We've encountered a lot of problems of our own making in the TLS/PKI ecosystem in recent years, and whilst we've got better at dealing with them and even avoiding them, there's still a way to go.
Certificate Lifetime
The focus of these blog posts will be on the maximum allowed validity period of certificates, but not just the certificates used by websites, we'll be taking a look at CA certificates too. To get started, I'll be looking at the certificates that almost all of us use, and that's the certificates we all get so we can have HTTPS on our websites! I'll refer to them throughout as server certificates, but you may have come across them being called HTTPS certificates, SSL certificates, end-entity certificates, or one of a few other terms too!
Let's have a brief look at the history of certificates and if we roll back the clock far enough, there was a time when there wasn't a defined cap on the maximum validity period of a certificate. Before July 2012 you could go wild and it's easy to come across certificates that were issued with a validity period of 9 or even 10 years! [1][2]
Thinking about that now is absolutely mind blowing and we've chopped that down to just a fraction of what it used to be, and here's how we got here.
60 Months
The first time a limit was set on the validity period of a publicly-trusted certificate was in v1.0 of the Baseline Requirements. In §9.4 of that very first document, you can find the following:
Certificates issued after the Effective Date MUST have a Validity Period no greater than 60 months.
With an effective date of 1st July 2012, we saw the introduction of a limit that reduced certificates to being valid for "only" 5 years... That's pretty wild, and still completely inappropriate by today's standards, but that was a reduction from the 9 or 10 years you could see back then.
39 Months
The next reduction in certificate lifetime came on 1st April 2015 in v1.3.0 of the Baseline Requirements, and that saw the follow stipulation in §6.3.2:
Certificates issued after 1 April 2015 MUST have a Validity Period no greater than 39 months
A step in the right direction for sure, but this was still far too long, and there are many good reasons why, a few of which I detail here.
825 Days
As time progressed, we saw the next reduction in certificate lifetime come on 1st March 2018 in v1.4.4 of the Baseline Requirements, which set out in §6.3.2:
Certificates issued after 1 March 2018 MUST have a Validity Period no greater than 825 days
At this stage, certificates are getting to close to what has always been my recommendation of 12 months being the absolute limit, but we started to encounter some real friction from here.
398 Days
The industry tried to push through the idea of 398 day certificates before we had 825 day certificates, but the vote failed. Ballot 185 called for 398 day certificates from 24th August 2017 and was met with widespread resistance from major CA players in the industry. The 825 day certificates vote was seen as the compromise and passed, but it was inevitable that 398 day certificates would be proposed again.

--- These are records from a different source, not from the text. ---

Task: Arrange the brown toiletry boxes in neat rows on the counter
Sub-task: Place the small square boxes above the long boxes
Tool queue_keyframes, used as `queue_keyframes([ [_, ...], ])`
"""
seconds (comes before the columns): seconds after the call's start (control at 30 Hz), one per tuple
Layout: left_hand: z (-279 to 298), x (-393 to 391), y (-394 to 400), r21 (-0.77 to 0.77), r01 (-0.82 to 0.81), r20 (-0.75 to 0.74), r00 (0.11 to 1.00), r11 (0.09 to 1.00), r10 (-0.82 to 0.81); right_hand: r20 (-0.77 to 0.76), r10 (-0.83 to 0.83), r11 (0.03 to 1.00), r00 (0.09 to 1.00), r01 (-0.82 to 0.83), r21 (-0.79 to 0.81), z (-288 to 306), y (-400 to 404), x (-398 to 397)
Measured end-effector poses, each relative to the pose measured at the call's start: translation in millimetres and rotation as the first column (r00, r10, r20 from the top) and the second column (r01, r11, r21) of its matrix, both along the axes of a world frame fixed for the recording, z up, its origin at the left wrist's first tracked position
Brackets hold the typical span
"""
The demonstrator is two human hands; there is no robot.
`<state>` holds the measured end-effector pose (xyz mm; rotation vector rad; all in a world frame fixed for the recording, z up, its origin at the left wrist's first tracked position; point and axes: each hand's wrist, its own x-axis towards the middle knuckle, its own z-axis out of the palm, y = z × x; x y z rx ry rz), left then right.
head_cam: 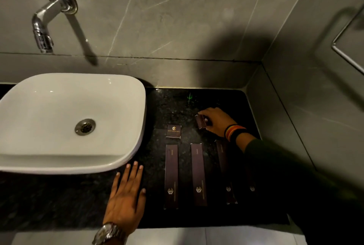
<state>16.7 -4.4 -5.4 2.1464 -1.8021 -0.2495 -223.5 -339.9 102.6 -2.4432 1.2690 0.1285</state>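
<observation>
Several long brown toiletry boxes lie side by side on the black granite counter (59, 201): one (171, 176), a second (198, 174), a third (224, 168), and a fourth (252, 187) mostly hidden under my right sleeve. A small square brown box (173, 131) lies flat behind the leftmost long one. My right hand (215, 121) grips another small brown box (201, 121), tilted, just above the counter behind the row. My left hand (127, 195) rests flat on the counter, fingers spread, left of the boxes.
A white basin (59, 158) fills the counter's left part, with a chrome wall spout (44, 28) above it. Grey tiled walls close the back and right. A metal towel rail (346, 34) hangs on the right wall.
</observation>
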Motion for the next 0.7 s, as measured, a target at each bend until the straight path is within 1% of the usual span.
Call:
queue_keyframes([
  [0.07, 0.9, -1.8, 1.2, -0.012, -0.002, -0.015, 1.0, 1.0, 0.002, -0.094, 0.108, 0.993, 0.99, -0.112, -0.036, 0.2, -0.2, 3.9],
  [0.1, 1.3, -2.7, 2.3, -0.016, -0.002, -0.023, 1.0, 1.0, 0.002, -0.137, 0.138, 0.989, 0.981, -0.144, -0.029, -0.6, -0.1, 5.5],
  [0.17, 3.3, -3.8, 3.6, -0.02, -0.004, -0.032, 0.999, 1.0, 0.003, -0.164, 0.135, 0.991, 0.977, -0.137, 0.002, -1.1, 3.0, 6.6],
  [0.2, 3.6, -4.0, 3.9, -0.019, -0.002, -0.03, 1.0, 1.0, 0.002, -0.115, 0.087, 0.996, 0.99, -0.085, 0.021, -2.5, 4.5, 6.4],
  [0.23, 3.9, -4.2, 3.9, -0.017, -0.001, -0.028, 1.0, 1.0, 0.0, -0.027, -0.005, 0.999, 1.0, 0.006, 0.053, -4.3, 6.6, 5.6],
  [0.27, 4.5, -4.2, 3.9, -0.015, -0.001, -0.028, 1.0, 1.0, 0.0, 0.054, -0.111, 0.991, 0.992, 0.106, 0.087, -6.0, 9.2, 4.8],
  [0.3, 5.2, -4.3, 3.3, -0.012, -0.002, -0.03, 1.0, 1.0, 0.001, 0.097, -0.2, 0.976, 0.975, 0.19, 0.107, -6.9, 11.4, 4.1],
  [0.33, 5.4, -4.5, 3.4, -0.006, -0.003, -0.034, 0.999, 1.0, 0.003, 0.101, -0.256, 0.963, 0.961, 0.245, 0.114, -8.9, 13.6, 3.9],
  [0.37, 5.6, -5.0, 3.6, 0.0, -0.006, -0.038, 0.999, 1.0, 0.006, 0.074, -0.282, 0.956, 0.957, 0.273, 0.108, -12.0, 15.9, 3.8],
  [0.43, 6.4, -5.4, 4.4, 0.002, -0.01, -0.047, 0.999, 1.0, 0.01, 0.033, -0.271, 0.961, 0.962, 0.269, 0.066, -18.2, 22.5, 5.6],
  [0.47, 6.8, -5.6, 4.3, 0.0, -0.011, -0.05, 0.999, 1.0, 0.011, 0.044, -0.273, 0.961, 0.961, 0.271, 0.048, -19.9, 24.9, 6.5],
  [0.6, 6.7, -5.5, 4.5, 0.005, -0.007, -0.046, 0.999, 1.0, 0.008, 0.151, -0.284, 0.959, 0.947, 0.282, 0.033, -19.4, 29.8, 8.4],
  [0.7, 5.9, -4.8, 4.1, 0.006, -0.011, -0.047, 0.999, 1.0, 0.012, 0.197, -0.208, 0.978, 0.958, 0.201, 0.055, -19.4, 34.1, 10.0],
])
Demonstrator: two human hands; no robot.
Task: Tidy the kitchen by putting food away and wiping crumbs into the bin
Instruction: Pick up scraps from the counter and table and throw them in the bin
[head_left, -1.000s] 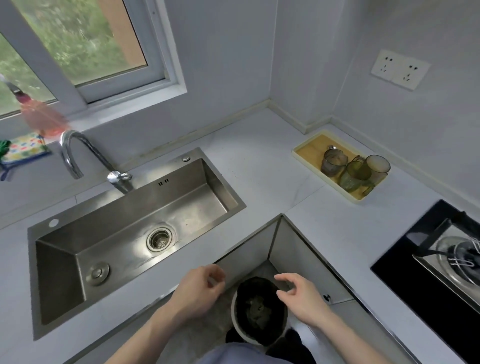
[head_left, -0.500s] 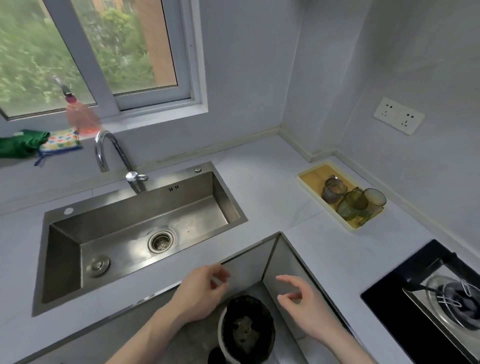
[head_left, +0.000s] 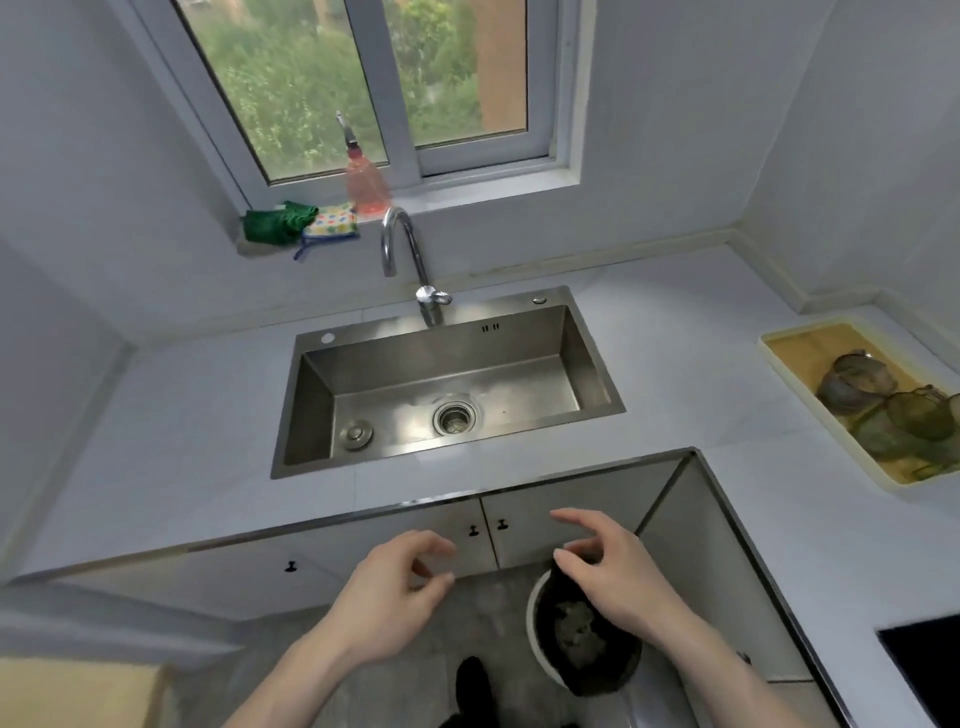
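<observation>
Below, on the floor by the corner cabinets, a white bin (head_left: 532, 631) lined with a black bag holds a pale crumpled heap. At the right edge, a yellow tray (head_left: 802, 349) carries several glass cups lying close together. Set into the grey desk (head_left: 691, 364), a steel sink (head_left: 452, 384) shows only its drain and plug, with a curved tap (head_left: 402, 249) behind it. On the window sill sit a green cloth (head_left: 278, 222), a spotted sponge (head_left: 332, 222) touching it and a pink bottle (head_left: 366, 184) — trees show through the glass. A black hob (head_left: 930, 670) cuts into the lower right corner. The left hand (head_left: 387, 597) hangs before the cabinet doors, its grip loosely curled on nothing. The right hand (head_left: 618, 577) hovers over the bin's rim — fingers slack and spread, holding nothing.
</observation>
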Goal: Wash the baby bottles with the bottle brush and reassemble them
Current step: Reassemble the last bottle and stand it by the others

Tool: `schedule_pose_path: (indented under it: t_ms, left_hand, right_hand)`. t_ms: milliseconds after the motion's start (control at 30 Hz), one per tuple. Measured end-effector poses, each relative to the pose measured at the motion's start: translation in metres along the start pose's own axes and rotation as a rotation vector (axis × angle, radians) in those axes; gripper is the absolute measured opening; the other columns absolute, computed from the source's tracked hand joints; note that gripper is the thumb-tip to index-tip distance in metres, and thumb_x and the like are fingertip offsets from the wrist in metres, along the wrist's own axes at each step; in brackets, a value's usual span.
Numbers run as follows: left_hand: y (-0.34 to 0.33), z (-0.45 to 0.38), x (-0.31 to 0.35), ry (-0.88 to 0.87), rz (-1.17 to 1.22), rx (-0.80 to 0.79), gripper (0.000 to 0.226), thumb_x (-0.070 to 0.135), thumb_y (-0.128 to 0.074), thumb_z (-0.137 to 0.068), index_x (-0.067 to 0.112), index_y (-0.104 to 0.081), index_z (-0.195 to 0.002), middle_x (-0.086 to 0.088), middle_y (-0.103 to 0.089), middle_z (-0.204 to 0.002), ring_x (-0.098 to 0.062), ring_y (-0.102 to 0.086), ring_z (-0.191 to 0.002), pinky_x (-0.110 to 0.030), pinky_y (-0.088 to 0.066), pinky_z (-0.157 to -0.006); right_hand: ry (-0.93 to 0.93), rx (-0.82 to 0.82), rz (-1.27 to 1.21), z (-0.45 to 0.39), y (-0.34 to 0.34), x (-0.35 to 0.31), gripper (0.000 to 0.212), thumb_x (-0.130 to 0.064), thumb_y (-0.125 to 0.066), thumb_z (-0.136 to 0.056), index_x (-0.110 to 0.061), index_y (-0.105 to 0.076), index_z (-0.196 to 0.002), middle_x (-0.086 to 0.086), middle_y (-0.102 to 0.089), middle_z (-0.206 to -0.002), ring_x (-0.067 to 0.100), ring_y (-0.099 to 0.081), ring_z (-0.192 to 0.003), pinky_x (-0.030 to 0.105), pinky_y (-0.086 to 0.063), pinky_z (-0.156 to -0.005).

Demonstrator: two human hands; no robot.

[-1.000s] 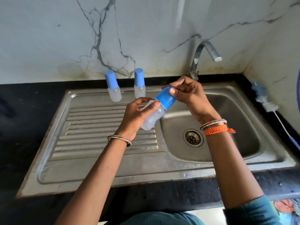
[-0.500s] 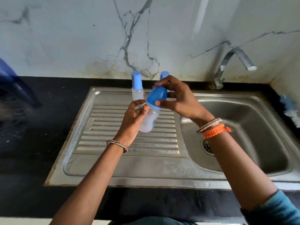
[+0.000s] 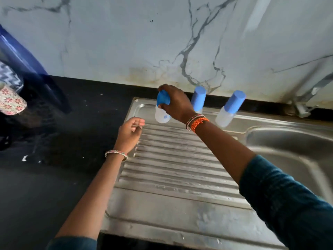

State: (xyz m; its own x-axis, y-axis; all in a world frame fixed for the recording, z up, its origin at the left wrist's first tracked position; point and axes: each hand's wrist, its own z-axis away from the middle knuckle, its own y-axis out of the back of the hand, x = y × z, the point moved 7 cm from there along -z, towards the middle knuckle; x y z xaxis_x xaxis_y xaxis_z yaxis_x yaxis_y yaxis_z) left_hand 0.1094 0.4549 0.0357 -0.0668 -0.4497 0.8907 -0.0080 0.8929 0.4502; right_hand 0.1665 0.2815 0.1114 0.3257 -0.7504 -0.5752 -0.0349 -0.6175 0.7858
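My right hand (image 3: 175,103) grips the blue cap of a small clear baby bottle (image 3: 161,115) from above, holding it upright at the back left corner of the steel drainboard (image 3: 176,170). Whether its base touches the steel I cannot tell. My left hand (image 3: 130,132) hovers just left of and below the bottle, fingers loosely curled, holding nothing. Two more capped bottles stand along the back edge: one (image 3: 198,98) partly behind my right wrist, another (image 3: 228,110) further right. The bottle brush is out of view.
The sink basin (image 3: 292,141) lies at the right with the tap (image 3: 310,98) behind it. Black countertop (image 3: 54,159) spreads to the left, where a dark blue object (image 3: 27,69) and a patterned cup (image 3: 10,101) sit. A marble wall rises behind.
My left hand let go of the bottle and dropped away to the left. My right hand carried the capped bottle by its cap to the back left of the drainboard. The view swung left.
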Motion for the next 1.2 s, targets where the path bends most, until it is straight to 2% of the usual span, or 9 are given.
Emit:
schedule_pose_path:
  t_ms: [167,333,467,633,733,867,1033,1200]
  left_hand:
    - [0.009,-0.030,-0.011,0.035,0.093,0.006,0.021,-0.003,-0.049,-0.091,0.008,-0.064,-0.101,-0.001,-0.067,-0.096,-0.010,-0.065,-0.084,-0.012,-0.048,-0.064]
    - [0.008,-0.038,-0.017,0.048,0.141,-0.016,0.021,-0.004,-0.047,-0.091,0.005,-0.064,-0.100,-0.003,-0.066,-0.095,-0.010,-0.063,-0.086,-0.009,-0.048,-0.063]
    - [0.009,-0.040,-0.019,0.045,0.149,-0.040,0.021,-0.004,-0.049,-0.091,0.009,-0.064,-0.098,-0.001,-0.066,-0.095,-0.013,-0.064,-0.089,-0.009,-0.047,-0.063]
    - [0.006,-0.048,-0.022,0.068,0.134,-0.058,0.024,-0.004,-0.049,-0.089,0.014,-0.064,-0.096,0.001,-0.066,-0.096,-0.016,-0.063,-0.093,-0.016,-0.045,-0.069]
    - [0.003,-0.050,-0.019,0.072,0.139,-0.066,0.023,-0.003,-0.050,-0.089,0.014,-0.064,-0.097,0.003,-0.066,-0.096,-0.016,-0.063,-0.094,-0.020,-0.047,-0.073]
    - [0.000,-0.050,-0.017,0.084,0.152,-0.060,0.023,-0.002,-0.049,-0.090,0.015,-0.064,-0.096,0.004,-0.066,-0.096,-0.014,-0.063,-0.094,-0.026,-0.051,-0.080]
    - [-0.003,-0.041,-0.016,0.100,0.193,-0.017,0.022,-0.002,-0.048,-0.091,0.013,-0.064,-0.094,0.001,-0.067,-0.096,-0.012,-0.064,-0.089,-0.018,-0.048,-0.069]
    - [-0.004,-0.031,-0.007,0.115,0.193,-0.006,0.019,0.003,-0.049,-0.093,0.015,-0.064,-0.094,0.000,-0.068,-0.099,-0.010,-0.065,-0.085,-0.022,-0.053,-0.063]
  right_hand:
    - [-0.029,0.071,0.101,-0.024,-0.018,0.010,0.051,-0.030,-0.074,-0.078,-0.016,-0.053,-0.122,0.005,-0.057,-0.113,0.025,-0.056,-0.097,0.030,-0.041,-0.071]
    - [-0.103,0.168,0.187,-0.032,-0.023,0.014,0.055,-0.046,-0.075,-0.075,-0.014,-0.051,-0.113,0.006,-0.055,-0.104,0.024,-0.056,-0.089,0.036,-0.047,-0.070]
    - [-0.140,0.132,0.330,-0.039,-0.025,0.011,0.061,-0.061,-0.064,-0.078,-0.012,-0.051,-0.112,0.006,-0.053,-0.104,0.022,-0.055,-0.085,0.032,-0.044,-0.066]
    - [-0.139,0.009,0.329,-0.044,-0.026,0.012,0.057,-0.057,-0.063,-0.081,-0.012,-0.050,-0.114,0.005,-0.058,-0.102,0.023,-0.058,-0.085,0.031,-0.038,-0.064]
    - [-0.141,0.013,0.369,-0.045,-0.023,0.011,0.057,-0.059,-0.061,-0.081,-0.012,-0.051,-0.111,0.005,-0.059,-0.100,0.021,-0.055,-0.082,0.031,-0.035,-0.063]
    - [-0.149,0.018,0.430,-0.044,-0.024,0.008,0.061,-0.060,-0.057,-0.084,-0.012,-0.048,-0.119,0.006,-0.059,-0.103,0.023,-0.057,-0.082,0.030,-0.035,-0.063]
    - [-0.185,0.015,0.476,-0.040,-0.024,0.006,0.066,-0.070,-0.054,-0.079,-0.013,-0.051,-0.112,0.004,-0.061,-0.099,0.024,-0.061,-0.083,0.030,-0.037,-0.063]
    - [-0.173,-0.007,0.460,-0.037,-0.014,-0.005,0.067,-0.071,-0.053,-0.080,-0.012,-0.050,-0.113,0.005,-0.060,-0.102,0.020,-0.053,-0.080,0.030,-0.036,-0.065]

I gave widespread coverage to the next ballot, SC22, which again proposed that certificates be reduced to 398 days in validity and again, failed. The reasons presented by those in the industry who wanted this change were all valid and they sought to resolve genuine concerns, I even covered many of them myself in 'Why we need to do more to reduce certificate lifetimes'. Having failed twice to shorten certificates, a key player in the ecosystem was to step up and in the interests of improving security for their users and single-handedly push through this change.
It was a surprise to see Apple announce this, but their 'About upcoming limits on trusted certificates' is short and sweet.
TLS server certificates issued on or after 1 September 2020 00:00 GMT/UTC must not have a validity period greater than 398 days.
Published on 11th March 2020, the announcement gave the industry 6 months of advanced warning and showed that Apple was serious about improving the health of the ecosystem. Shorter certificates were coming, and while Apple was making it happen, Google and Mozilla stood with them. With this change now being effectively a mandatory change, ballot SC31 'Browser Alignment' solidified the 398 day validity period in the Baseline Requirements V1.7.7 §6.3.2:
Subscriber Certificates issued on or after 1 September 2020 SHOULD NOT have a Validity Period greater than 397 days and MUST NOT have a Validity Period greater than 398 days.
Where to next?
For a long while now, I've been eagerly awaiting the announcement of the next reduction in certificate lifetime and it hasn't yet arrived. I think the pandemic certainly didn't help, but still, I feel we're now overdue for the next step.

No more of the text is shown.